Но «Полуночные Дерзания» приберегли для меня кое-что еще. Единожды за ночь – просто чтобы придать развлечениям побольше остроты – блуждающий луч прожектора выхватывал из тьмы одну из беззаконных парочек и выставлял ее на обозрение всех прочих гостей: попадание в луч русской рулетки, несомненно, щекотало нервы молодым космополитам города… и на кого же пал жребий в эту ночь? Кто, с рожками на лбу, рябой от родимых пятен, нос-огурцом, оказался залит этим скандальным светом? Кто, ослепший, как и его помощницы, от подглядевшего постыдную тайну электрического луча, едва не выпустил ноги своего потерявшего сознание товарища?
Вернувшись в родной город, Салем стоял, ярко освещенный, в центре подвала, а бомбейцы хихикали над ним из темноты.
Быстро-быстро, ибо мы уже подошли к концу событий, я сообщаю, что в задней комнате, где разрешалось включать свет, Картинка-Сингх пришел в себя после обморока; и пока Адам крепко спал, одна из слепых официанток принесла нам праздничный, придающий силы ужин. На деревянном блюде, знаменующем победу: самосы, пакоры, рис, дал, пури – и зеленое чатни. Да, маленькая алюминиевая мисочка чатни, зеленого, Боже мой, зеленого, как кузнечики… Недолго думая, я схватил пури, а сверху положил чатни, а потом откусил кусочек – и едва не лишился чувств, подобно Картинке-Сингху, ибо вернулся в тот день, когда вышел девятипалым из больницы и отправился в изгнание, в дом Ханифа Азиза, где меня угостили лучшим в мире чатни… вкус этого чатни был не просто отголоском того давнего вкуса – это он и был, тот прежний вкус, тот же самый, способный вернуть прошлое, будто бы оно никуда и не уходило… Охваченный радостным возбуждением, я схватил слепую официантку за руку и выпалил, не в силах сдержать свой порыв: «Это чатни! Кто готовил его?» Я, наверное, закричал во весь голос, потому что Картинка-Сингх одернул меня: «Тише, капитан, разбудишь ребенка… да и в чем дело-то? Вид у тебя такой, будто тебе явился призрак злейшего врага!» А слепая официантка добавила с некоторым холодком: «Вам что, не нравится?» Я вынужден был обуздать рвущийся наружу вопль. «Нравится, – произнес я, замкнув свой голос в железную клетку, – нравится, только скажите мне: откуда вы его взяли?» И она, встревоженная, желая как можно скорее уйти: «Это „Маринады Браганца“, лучшая фабрика в Бомбее, ее всякий знает».
Я попросил ее принести банку; и там, на этикетке, был обозначен адрес: координаты здания с мигающей, шафраново-зеленой богиней над воротами фабрики, на которую взирает неоновая Мумбадеви, мимо которой проносятся, желтея-коричневея, пригородные электрички – «Маринады Браганца (Прайвет) Лимитед», на разросшейся северной окраине города.
Снова абракадабра, снова сезам-откройся: адрес, напечатанный на банке с чатни, открыл мне последнюю дверь в моей жизни… я преисполнился непреклонной решимости выследить того, кто изготовил это невероятное, возрождающее память чатни, и сказал: «Картинка-джи, мне надо идти…»

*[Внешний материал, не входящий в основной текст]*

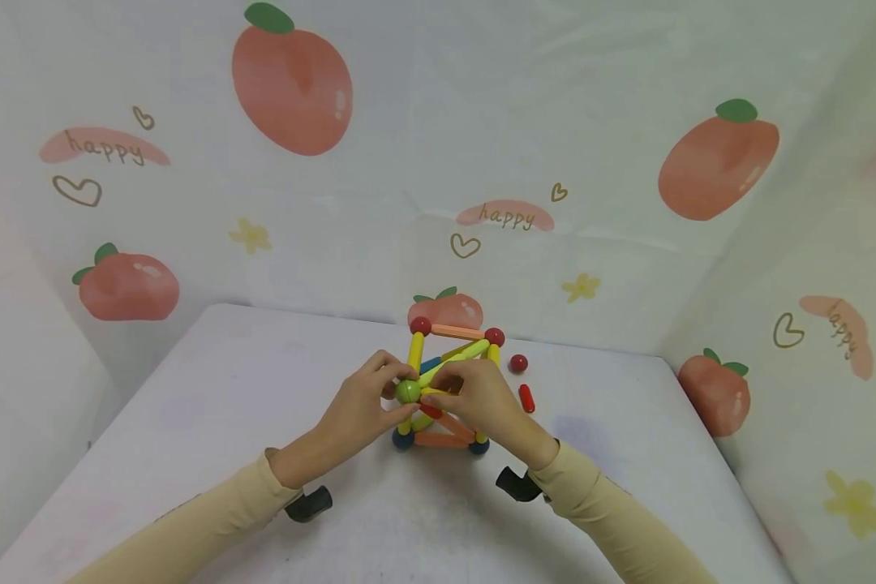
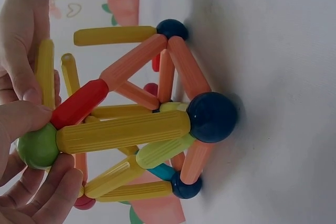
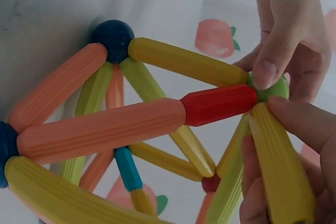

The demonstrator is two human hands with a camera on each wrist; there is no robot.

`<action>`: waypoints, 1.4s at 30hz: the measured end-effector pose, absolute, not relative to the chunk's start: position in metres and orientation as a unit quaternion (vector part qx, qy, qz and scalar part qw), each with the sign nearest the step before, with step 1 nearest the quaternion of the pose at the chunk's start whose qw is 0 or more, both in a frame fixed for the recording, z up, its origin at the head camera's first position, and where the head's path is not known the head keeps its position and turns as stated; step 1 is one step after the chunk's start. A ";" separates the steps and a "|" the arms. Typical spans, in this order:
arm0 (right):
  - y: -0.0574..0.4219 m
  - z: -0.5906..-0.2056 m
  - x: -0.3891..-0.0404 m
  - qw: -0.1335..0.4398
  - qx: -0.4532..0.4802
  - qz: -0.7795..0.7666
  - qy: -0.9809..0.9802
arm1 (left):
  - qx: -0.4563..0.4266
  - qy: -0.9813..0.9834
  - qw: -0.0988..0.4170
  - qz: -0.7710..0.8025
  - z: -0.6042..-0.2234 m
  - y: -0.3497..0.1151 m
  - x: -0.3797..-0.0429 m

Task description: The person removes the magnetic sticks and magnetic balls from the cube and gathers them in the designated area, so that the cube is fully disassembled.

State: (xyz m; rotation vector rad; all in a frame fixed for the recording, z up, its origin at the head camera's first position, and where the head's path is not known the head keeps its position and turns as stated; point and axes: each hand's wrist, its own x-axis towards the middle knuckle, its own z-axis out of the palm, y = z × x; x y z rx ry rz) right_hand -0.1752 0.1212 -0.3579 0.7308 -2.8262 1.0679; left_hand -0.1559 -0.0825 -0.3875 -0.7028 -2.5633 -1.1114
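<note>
My left hand (image 1: 356, 403) pinches a green ball (image 2: 38, 146) between thumb and fingers, at the upper near-left corner of a frame of coloured rods and balls. My right hand (image 1: 485, 399) grips a yellow rod (image 3: 282, 163), its end right at the green ball. From that ball a second yellow rod (image 2: 123, 131) runs down to a dark blue ball (image 2: 212, 117). A red rod (image 3: 221, 105) joined to an orange rod (image 3: 102, 131) slants from the green ball to another blue ball at the base.
Beside the frame on the right lie a loose red ball (image 1: 519, 363) and a short red rod (image 1: 527, 398). Red balls (image 1: 420, 326) top its far corners, joined by an orange rod (image 1: 458, 332). A white cloth with printed fruit (image 1: 445, 311) hangs behind the table (image 1: 277, 373).
</note>
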 end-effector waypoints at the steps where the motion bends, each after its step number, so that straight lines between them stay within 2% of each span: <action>1: 0.121 -0.358 -0.174 0.021 0.233 0.341 -0.910 | -0.241 -0.882 0.130 -0.383 -0.387 -0.083 -0.156; 8: 0.123 -0.358 -0.172 0.029 0.232 0.350 -0.907 | -0.243 -0.883 0.129 -0.381 -0.388 -0.083 -0.157; 17: 0.135 -0.348 -0.170 -0.008 0.221 0.389 -0.894 | -0.244 -0.882 0.126 -0.382 -0.388 -0.084 -0.158; 29: 0.177 -0.335 -0.166 -0.001 0.189 0.438 -0.879 | -0.237 -0.884 0.131 -0.380 -0.389 -0.083 -0.158; 36: 0.220 -0.351 -0.167 0.005 0.129 0.477 -0.869 | -0.240 -0.883 0.136 -0.381 -0.390 -0.083 -0.158; 42: 0.253 -0.383 -0.170 -0.026 0.046 0.495 -0.867 | -0.242 -0.880 0.137 -0.384 -0.391 -0.083 -0.159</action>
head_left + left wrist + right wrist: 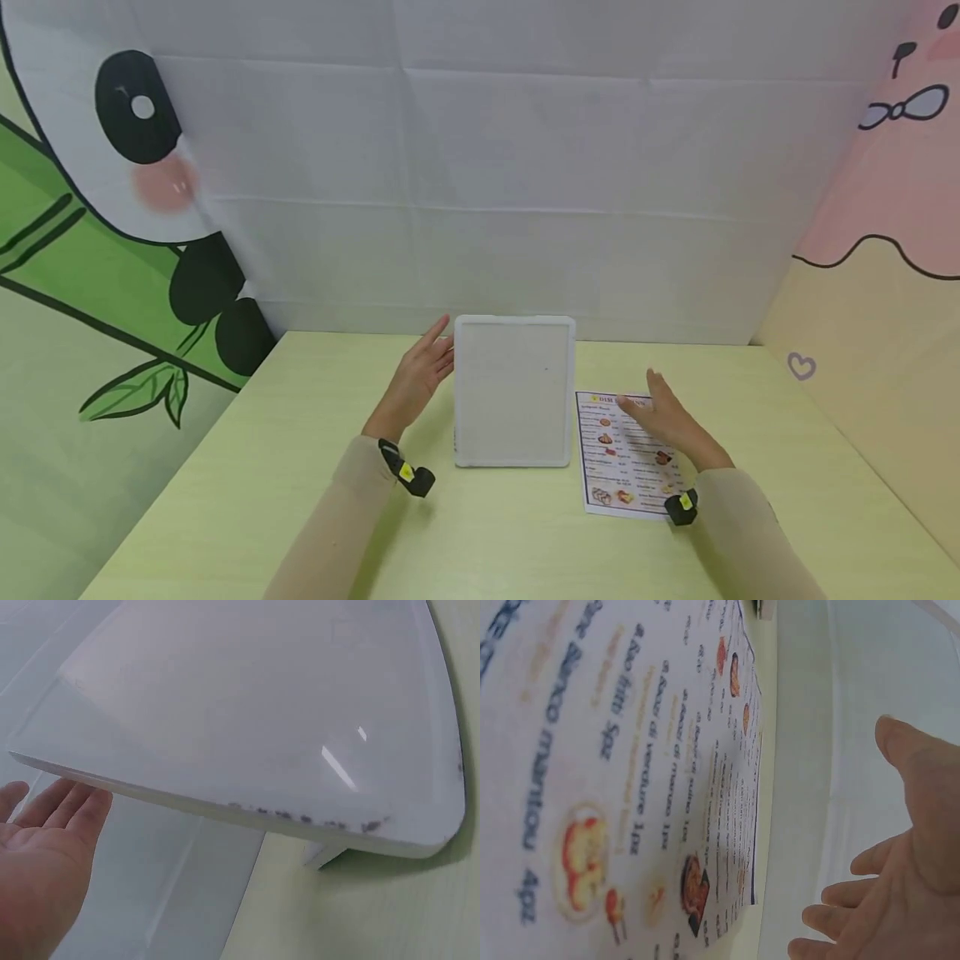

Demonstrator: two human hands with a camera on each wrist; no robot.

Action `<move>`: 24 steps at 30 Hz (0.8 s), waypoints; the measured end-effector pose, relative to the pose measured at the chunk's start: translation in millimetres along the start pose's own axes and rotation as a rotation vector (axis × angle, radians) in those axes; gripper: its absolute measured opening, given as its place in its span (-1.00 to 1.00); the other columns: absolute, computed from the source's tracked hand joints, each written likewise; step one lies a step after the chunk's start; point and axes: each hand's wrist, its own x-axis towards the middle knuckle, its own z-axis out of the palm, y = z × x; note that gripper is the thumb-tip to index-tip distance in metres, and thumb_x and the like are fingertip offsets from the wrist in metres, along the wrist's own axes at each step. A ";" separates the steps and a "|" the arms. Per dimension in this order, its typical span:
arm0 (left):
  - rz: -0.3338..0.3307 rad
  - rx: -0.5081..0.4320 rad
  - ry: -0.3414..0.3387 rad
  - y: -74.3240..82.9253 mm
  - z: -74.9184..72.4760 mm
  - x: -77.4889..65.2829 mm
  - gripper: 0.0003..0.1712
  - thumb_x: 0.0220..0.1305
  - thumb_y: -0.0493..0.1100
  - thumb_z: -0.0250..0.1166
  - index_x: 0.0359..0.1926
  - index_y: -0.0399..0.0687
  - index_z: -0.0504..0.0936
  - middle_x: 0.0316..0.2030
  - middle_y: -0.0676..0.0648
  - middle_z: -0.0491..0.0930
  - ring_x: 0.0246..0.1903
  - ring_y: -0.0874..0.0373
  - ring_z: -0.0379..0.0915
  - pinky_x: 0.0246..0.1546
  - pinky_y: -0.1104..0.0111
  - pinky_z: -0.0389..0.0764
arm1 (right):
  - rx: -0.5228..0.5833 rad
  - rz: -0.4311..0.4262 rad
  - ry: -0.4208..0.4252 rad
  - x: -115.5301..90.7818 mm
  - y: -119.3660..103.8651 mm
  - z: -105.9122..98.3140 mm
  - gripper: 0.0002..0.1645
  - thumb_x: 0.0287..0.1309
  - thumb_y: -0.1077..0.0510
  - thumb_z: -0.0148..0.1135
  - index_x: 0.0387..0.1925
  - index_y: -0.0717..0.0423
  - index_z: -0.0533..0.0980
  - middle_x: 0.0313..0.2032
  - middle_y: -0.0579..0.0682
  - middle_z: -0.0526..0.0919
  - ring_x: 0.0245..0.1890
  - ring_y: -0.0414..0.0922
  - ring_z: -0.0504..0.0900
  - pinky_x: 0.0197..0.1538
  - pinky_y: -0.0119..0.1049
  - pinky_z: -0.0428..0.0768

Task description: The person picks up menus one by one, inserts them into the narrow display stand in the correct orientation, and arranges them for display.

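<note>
A small whiteboard (514, 392) with a white frame stands upright on the table, its blank face toward me. My left hand (422, 375) is at the board's left edge, fingers extended and thumb up. In the left wrist view the fingertips of that hand (56, 832) are right at the edge of the board (262, 712), which has dark smudges near one corner. To the right of the board a printed menu (618, 467) with food pictures lies flat. Above it hovers my right hand (671, 421), fingers relaxed and holding nothing; the right wrist view shows this hand (892, 877) beside the menu (652, 750).
The pale yellow-green table (480, 542) ends at a white cloth backdrop (517, 192). A panda-painted panel (112, 275) borders the left side, and a pink and cream painted panel (885, 350) the right. A support foot (324, 853) shows behind the board.
</note>
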 end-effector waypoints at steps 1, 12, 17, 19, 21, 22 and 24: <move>0.005 -0.008 0.000 0.1 1.3 0.4 -0.32 0.52 -0.12 -0.09 0.53 0.00 -0.13 0.44 -0.27 0.08 0.37 0.04 0.16 0.21 0.50 0.43 | -0.021 0.000 -0.001 1.1 1.6 1.9 0.21 0.31 -0.33 -0.02 0.44 0.40 -0.39 0.44 0.45 -0.39 0.42 0.42 -0.30 0.37 0.40 -0.17; 0.032 -0.035 0.045 -2.8 7.2 5.0 -0.37 0.48 -0.19 0.00 0.49 -0.09 0.06 0.34 -0.18 0.26 0.13 0.29 0.42 0.07 0.54 0.52 | -0.181 0.041 -0.073 6.8 12.0 16.7 0.40 0.10 -0.43 0.16 0.43 0.46 -0.31 0.43 0.48 -0.32 0.41 0.43 -0.30 0.39 0.37 -0.18; 0.025 -0.016 0.078 -5.0 7.2 6.6 -0.36 0.45 -0.23 0.06 0.48 -0.07 0.11 0.13 -0.03 0.43 0.05 0.29 0.45 0.03 0.54 0.54 | -0.216 0.064 -0.107 8.3 14.8 18.6 0.52 -0.04 -0.48 0.25 0.43 0.48 -0.29 0.43 0.50 -0.28 0.41 0.44 -0.27 0.39 0.37 -0.15; 0.024 -0.006 0.093 -5.7 7.5 7.4 -0.36 0.44 -0.23 0.07 0.47 -0.08 0.12 0.12 -0.01 0.44 0.06 0.30 0.45 0.05 0.54 0.54 | -0.218 0.076 -0.117 8.4 15.1 18.8 0.56 -0.09 -0.49 0.28 0.42 0.50 -0.30 0.42 0.50 -0.28 0.41 0.43 -0.27 0.39 0.36 -0.15; 0.021 -0.008 0.116 -6.1 8.3 8.2 -0.37 0.43 -0.25 0.08 0.46 -0.10 0.14 0.16 -0.04 0.43 0.07 0.29 0.45 0.05 0.54 0.53 | -0.231 0.079 -0.123 8.0 15.1 18.5 0.57 -0.12 -0.49 0.30 0.41 0.53 -0.28 0.42 0.52 -0.27 0.40 0.44 -0.25 0.39 0.36 -0.14; 0.019 -0.005 0.130 -6.2 8.7 8.8 -0.37 0.43 -0.26 0.09 0.46 -0.11 0.16 0.17 -0.09 0.42 0.07 0.29 0.45 0.04 0.54 0.54 | -0.239 0.081 -0.126 7.9 15.3 18.4 0.57 -0.12 -0.48 0.31 0.41 0.53 -0.27 0.41 0.52 -0.25 0.40 0.44 -0.24 0.39 0.36 -0.13; 0.011 0.013 0.159 -6.5 9.2 10.0 -0.38 0.42 -0.27 0.09 0.44 -0.14 0.18 0.23 -0.16 0.39 0.07 0.28 0.46 0.04 0.54 0.55 | -0.255 0.086 -0.135 7.3 15.0 17.9 0.57 -0.12 -0.46 0.33 0.40 0.55 -0.26 0.41 0.53 -0.24 0.40 0.45 -0.23 0.39 0.36 -0.11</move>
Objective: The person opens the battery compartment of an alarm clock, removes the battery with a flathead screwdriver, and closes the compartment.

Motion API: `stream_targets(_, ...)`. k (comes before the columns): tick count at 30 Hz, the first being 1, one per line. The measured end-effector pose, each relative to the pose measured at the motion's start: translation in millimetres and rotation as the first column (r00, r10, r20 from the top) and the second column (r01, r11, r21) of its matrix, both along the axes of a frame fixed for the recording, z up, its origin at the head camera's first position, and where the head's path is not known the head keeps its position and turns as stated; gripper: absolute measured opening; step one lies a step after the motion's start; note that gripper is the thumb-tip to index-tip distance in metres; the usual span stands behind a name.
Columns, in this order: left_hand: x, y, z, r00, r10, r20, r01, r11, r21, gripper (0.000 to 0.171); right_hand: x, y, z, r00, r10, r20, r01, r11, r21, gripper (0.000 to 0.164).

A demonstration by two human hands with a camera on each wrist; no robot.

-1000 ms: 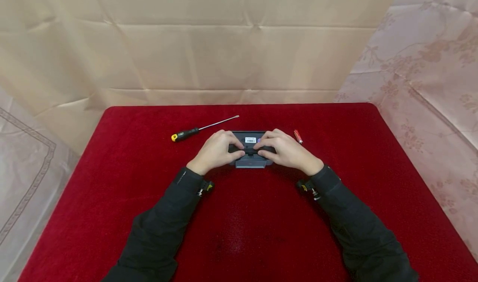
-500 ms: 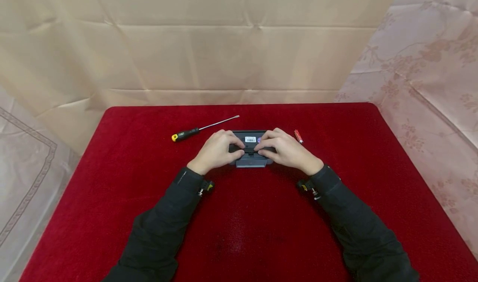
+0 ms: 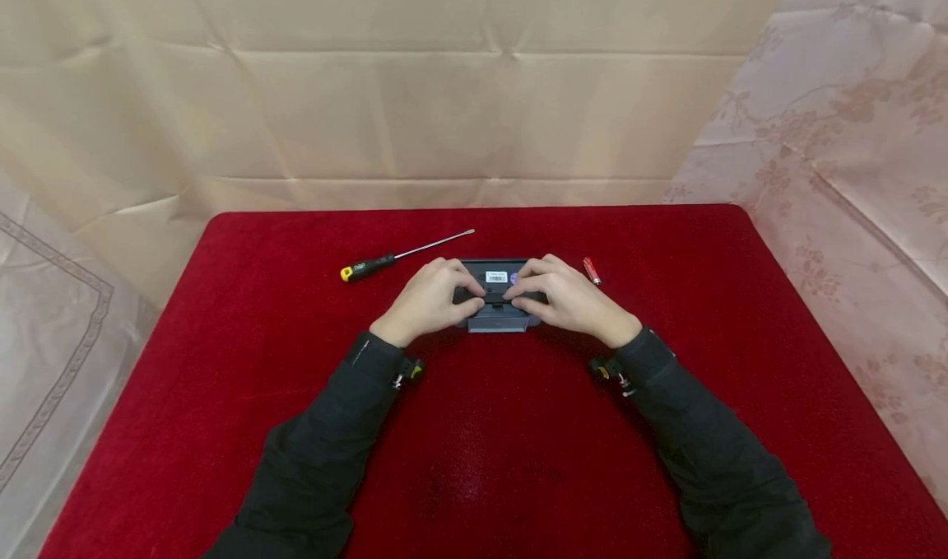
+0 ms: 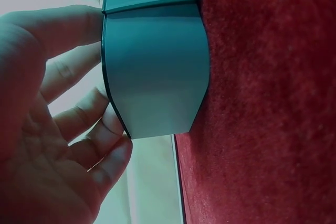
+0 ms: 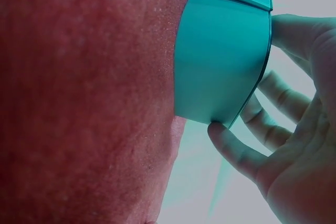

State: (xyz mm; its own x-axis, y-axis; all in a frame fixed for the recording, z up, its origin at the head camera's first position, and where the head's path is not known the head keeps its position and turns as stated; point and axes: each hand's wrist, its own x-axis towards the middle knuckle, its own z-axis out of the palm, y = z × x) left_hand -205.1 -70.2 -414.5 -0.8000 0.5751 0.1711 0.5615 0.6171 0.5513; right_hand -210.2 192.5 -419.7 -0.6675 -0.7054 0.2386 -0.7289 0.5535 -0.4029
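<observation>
A dark grey boxy device (image 3: 497,322) with a white barcode label and a small purple sticker on its upward side lies on the red cloth. My left hand (image 3: 432,295) bends over its left part, index fingertip and thumb tip close together at a dark strip across the device. From the other side my right hand (image 3: 566,300) mirrors this, thumb and index finger on the same strip. In the left wrist view the device's smooth side (image 4: 155,66) faces the camera, thumb at its edge. Little fingers reach the device's end (image 5: 220,66) in both wrist views. What lies under the fingertips is hidden.
A flat-tip screwdriver (image 3: 370,266) with a black and yellow handle lies left of the device, its shaft slanting toward the back. A small red battery (image 3: 591,271) rests beyond the right hand. Behind the table (image 3: 474,460) hangs a beige cloth (image 3: 444,114).
</observation>
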Motion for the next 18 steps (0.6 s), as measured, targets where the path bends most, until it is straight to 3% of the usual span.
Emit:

Я не знаю, чем закончилась история Картинки-Сингха; он отказался сопровождать меня в моих поисках, и по глазам его я увидел, что от усилий, затраченных в этой последней схватке, что-то в нем надломилось, что победа его была, в сущности, поражением; но остался ли он в Бомбее (может быть, работать на господина Шроффа) или вернулся к своей прачке, жив ли он еще или нет, я сказать не могу… «Как же я оставлю тебя?» – вскричал я в отчаянии, но он ответил: «Не дури, капитан: если ты должен что-то сделать, иди и делай. Иди, иди, что мне до тебя? Говорила же тебе старуха Решам: уходи быстрее, уходи-уходи!»
Я забрал Адама и ушел.
Конец пути: выбравшись из нижнего мира слепых официанток, я пошел пешком на север-на север-на север, неся сына на руках; и пришел наконец туда, где ящерицы заглатывают мух, и пузырятся котлы, и женщины с могучими руками перебрасываются непристойными шуточками; в мир надзирательниц с губами, вытянутыми в ниточку, и конусами грудей; вездесущего звяканья банок, что доносится из упаковочного цеха… и кто, когда я добрался до цели, вырос передо мной, уперев руки в бока, с волосками на предплечьях, блестящими от пота? Кто, как всегда, прямо и без околичностей, спросил: «Вам, господин, чего надо?»
– Я! – вопит Падма, которую это воспоминание взволновало и немного смутило. – Конечно: кто же еще? Я-я-я!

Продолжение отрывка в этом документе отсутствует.